Darf ich fragen, ob du dir Kinder wünschst und ob das mit dieser Diagnose „geht“? Ich meine, weil es bestimmt besonders hart sein muss, auch in der Schwangerschaft von solchen Schmerzen geplagt zu werden.
Toller Blog auf jeden Fall!
Hallo Johanna!
Danke, für deinen Zuspruch- ich freue mich sehr darüber.
Zum Kinderthema, es ist ein schwieriges Thema für mich. Ich weiß nicht, wie sich eine Schwangerschaft auf meine Schmerzen und die anderen Symptome auswirkt -kann positiv oder negativ sein. Es ist ja auch nicht nur die Schwangerschaft, danach ist ein wundervolles Wesen auf Erden, welches behütet und umsorgt werden möchte.
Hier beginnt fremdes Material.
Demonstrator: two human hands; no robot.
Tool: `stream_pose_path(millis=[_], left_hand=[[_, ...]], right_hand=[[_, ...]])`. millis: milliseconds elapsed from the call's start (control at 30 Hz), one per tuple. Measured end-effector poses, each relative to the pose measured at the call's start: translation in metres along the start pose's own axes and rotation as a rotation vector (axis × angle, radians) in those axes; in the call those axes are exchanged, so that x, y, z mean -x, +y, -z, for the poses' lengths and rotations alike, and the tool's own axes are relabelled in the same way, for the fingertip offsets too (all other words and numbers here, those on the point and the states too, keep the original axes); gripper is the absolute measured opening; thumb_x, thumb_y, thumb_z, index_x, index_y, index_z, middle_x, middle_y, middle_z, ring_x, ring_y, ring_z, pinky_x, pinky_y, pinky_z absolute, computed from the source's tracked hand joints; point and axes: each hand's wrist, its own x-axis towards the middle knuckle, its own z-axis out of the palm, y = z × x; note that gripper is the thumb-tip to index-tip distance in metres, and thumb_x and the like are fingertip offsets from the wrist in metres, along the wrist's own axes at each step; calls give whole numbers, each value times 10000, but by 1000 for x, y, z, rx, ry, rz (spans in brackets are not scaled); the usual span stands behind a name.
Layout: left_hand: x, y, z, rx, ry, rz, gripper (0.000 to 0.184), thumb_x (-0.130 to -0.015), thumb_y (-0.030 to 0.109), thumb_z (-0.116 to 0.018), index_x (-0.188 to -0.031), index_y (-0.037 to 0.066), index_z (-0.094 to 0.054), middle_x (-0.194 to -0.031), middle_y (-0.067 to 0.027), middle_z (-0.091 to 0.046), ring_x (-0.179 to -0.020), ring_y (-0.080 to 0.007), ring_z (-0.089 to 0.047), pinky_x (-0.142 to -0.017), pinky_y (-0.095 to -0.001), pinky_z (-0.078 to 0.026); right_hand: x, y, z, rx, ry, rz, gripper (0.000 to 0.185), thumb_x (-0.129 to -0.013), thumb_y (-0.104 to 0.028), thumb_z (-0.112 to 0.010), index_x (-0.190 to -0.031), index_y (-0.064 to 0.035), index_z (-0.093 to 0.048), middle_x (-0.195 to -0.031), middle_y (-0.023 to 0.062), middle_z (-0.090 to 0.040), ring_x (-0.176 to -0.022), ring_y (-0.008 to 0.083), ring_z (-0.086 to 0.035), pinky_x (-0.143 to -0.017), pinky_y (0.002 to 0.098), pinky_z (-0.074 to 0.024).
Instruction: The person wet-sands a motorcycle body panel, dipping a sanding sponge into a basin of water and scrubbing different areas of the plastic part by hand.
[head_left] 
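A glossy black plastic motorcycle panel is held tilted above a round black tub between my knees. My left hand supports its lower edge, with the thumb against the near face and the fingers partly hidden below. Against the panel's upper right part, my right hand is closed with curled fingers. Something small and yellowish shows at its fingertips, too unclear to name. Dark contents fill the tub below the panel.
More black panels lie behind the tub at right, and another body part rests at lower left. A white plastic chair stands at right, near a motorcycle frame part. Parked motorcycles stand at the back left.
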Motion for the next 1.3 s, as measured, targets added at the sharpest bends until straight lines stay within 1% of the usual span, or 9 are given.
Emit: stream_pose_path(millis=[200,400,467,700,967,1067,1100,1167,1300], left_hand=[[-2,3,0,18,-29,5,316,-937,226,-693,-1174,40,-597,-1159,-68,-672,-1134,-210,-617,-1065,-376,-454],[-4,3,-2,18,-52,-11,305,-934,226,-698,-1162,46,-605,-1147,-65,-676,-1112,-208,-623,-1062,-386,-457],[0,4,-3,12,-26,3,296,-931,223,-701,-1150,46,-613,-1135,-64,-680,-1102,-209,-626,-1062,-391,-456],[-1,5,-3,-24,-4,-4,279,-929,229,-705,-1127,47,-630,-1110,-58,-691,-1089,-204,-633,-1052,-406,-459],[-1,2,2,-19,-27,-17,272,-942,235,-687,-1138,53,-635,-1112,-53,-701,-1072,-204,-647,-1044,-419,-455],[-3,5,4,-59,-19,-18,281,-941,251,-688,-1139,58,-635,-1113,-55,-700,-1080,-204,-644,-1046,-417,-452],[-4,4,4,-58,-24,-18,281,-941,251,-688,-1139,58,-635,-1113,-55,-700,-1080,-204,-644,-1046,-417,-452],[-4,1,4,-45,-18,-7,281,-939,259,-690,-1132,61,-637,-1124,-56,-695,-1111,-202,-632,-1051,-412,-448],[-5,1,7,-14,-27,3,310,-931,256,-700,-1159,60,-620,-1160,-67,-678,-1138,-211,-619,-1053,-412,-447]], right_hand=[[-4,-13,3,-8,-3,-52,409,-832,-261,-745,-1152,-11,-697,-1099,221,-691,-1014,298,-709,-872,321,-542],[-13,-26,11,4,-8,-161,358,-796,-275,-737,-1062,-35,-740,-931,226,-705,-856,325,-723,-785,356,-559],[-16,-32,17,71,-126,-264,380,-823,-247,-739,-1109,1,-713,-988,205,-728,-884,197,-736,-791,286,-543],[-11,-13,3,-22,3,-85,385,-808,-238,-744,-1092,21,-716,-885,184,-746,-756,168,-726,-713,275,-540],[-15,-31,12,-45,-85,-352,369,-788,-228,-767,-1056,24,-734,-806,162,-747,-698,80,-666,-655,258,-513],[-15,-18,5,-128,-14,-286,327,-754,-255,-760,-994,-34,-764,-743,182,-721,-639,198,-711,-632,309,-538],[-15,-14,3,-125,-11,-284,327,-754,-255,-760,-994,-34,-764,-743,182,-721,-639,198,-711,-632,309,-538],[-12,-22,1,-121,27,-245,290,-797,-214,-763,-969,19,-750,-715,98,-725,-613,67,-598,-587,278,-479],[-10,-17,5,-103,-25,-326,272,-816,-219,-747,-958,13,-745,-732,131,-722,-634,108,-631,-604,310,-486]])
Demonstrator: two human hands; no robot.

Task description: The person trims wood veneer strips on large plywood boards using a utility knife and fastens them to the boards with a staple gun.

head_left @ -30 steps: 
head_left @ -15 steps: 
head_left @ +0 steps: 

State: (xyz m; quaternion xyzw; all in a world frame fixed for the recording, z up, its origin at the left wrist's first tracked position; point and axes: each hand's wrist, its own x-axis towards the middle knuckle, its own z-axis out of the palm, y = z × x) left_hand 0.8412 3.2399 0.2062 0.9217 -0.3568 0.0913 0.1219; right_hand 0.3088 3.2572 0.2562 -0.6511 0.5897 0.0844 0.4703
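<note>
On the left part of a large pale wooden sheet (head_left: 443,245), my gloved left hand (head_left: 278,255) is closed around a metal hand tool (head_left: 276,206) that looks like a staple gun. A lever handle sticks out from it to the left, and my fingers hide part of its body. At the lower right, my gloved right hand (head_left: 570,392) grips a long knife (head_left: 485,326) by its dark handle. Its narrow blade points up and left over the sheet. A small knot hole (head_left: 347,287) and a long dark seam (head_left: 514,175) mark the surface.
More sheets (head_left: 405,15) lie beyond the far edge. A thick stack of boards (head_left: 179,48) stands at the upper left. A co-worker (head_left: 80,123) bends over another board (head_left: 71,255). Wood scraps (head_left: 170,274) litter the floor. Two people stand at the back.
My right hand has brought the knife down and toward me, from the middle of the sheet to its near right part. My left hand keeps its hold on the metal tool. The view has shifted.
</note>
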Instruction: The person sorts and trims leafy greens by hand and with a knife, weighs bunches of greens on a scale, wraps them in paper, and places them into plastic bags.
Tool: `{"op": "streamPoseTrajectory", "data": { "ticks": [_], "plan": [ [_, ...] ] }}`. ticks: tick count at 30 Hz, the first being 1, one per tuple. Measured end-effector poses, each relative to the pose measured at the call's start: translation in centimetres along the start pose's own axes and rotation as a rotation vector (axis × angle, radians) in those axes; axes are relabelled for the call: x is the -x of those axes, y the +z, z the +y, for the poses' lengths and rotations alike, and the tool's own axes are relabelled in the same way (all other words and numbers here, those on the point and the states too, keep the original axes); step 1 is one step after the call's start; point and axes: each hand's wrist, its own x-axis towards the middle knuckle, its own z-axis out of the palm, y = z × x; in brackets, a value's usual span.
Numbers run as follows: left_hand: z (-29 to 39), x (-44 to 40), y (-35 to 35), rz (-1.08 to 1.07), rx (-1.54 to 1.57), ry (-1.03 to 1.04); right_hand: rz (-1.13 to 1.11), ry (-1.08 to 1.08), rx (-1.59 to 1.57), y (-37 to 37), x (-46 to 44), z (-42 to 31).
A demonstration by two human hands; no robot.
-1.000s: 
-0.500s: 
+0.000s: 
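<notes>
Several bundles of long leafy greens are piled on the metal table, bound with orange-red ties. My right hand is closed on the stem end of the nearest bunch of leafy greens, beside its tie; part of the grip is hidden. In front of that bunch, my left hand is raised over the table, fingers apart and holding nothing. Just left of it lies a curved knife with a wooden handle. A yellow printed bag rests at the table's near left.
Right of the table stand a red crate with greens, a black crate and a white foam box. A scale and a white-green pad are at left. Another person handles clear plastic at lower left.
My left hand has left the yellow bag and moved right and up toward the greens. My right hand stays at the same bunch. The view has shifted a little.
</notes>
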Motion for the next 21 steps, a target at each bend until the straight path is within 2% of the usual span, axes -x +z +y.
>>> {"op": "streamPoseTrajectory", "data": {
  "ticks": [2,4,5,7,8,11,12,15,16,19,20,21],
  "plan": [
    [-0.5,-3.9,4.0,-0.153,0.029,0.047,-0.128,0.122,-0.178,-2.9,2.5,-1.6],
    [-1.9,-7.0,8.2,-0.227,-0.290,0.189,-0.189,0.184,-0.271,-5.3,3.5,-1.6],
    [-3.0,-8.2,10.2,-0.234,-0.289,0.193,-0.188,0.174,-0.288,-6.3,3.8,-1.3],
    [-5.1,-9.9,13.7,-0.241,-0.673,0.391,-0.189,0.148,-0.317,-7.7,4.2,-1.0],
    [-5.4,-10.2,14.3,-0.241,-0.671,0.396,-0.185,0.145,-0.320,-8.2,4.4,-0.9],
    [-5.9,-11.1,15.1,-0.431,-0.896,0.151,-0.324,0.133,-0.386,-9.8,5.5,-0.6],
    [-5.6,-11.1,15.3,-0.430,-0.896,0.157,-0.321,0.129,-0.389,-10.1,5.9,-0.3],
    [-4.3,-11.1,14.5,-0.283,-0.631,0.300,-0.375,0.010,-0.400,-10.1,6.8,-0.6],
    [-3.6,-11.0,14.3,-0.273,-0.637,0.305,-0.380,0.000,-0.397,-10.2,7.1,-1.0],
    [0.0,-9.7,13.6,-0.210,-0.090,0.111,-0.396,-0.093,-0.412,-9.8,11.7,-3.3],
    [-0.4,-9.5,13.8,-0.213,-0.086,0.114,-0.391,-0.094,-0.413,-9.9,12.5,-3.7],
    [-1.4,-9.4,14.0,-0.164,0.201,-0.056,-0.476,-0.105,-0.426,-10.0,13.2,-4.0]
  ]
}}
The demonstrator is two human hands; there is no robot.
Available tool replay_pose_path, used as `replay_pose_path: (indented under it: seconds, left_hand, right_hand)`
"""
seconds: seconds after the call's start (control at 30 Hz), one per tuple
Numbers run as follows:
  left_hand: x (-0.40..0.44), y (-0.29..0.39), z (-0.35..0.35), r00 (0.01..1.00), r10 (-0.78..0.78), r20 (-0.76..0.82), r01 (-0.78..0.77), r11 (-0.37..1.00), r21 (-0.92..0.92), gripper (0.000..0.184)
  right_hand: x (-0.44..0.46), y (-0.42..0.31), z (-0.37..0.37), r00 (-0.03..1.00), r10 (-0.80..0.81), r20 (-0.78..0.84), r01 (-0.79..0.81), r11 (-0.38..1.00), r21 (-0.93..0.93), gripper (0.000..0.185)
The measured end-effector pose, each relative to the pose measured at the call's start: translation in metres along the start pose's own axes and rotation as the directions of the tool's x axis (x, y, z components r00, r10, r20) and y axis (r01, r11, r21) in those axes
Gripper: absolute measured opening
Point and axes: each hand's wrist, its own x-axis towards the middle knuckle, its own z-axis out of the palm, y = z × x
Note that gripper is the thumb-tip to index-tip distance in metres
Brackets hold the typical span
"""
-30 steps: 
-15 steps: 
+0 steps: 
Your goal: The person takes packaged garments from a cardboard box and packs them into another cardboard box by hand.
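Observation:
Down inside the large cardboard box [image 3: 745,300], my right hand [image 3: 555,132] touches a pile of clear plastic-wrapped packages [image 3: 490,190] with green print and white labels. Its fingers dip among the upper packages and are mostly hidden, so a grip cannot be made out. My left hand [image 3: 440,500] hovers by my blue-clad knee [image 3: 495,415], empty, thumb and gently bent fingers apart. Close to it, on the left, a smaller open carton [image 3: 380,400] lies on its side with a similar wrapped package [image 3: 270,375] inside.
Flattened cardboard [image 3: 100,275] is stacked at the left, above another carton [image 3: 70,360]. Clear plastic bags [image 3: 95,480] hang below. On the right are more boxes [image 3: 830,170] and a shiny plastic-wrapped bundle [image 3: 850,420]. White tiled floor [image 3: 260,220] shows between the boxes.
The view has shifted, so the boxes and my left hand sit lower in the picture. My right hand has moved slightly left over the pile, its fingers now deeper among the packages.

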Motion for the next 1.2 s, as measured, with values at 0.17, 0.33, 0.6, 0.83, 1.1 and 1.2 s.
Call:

Die Ängste werden größer und mehr arbeit fällt an. Ich glaube, das kann ich der Zeit leider nicht bewältigen. Klar macht mich das traurig, aber wer weiß wie sich die Zukunft entwickelt. Sich selbst damit unter Druck setzten bringt nichts. Ich arbeite an mir, den Rest wird man sehen.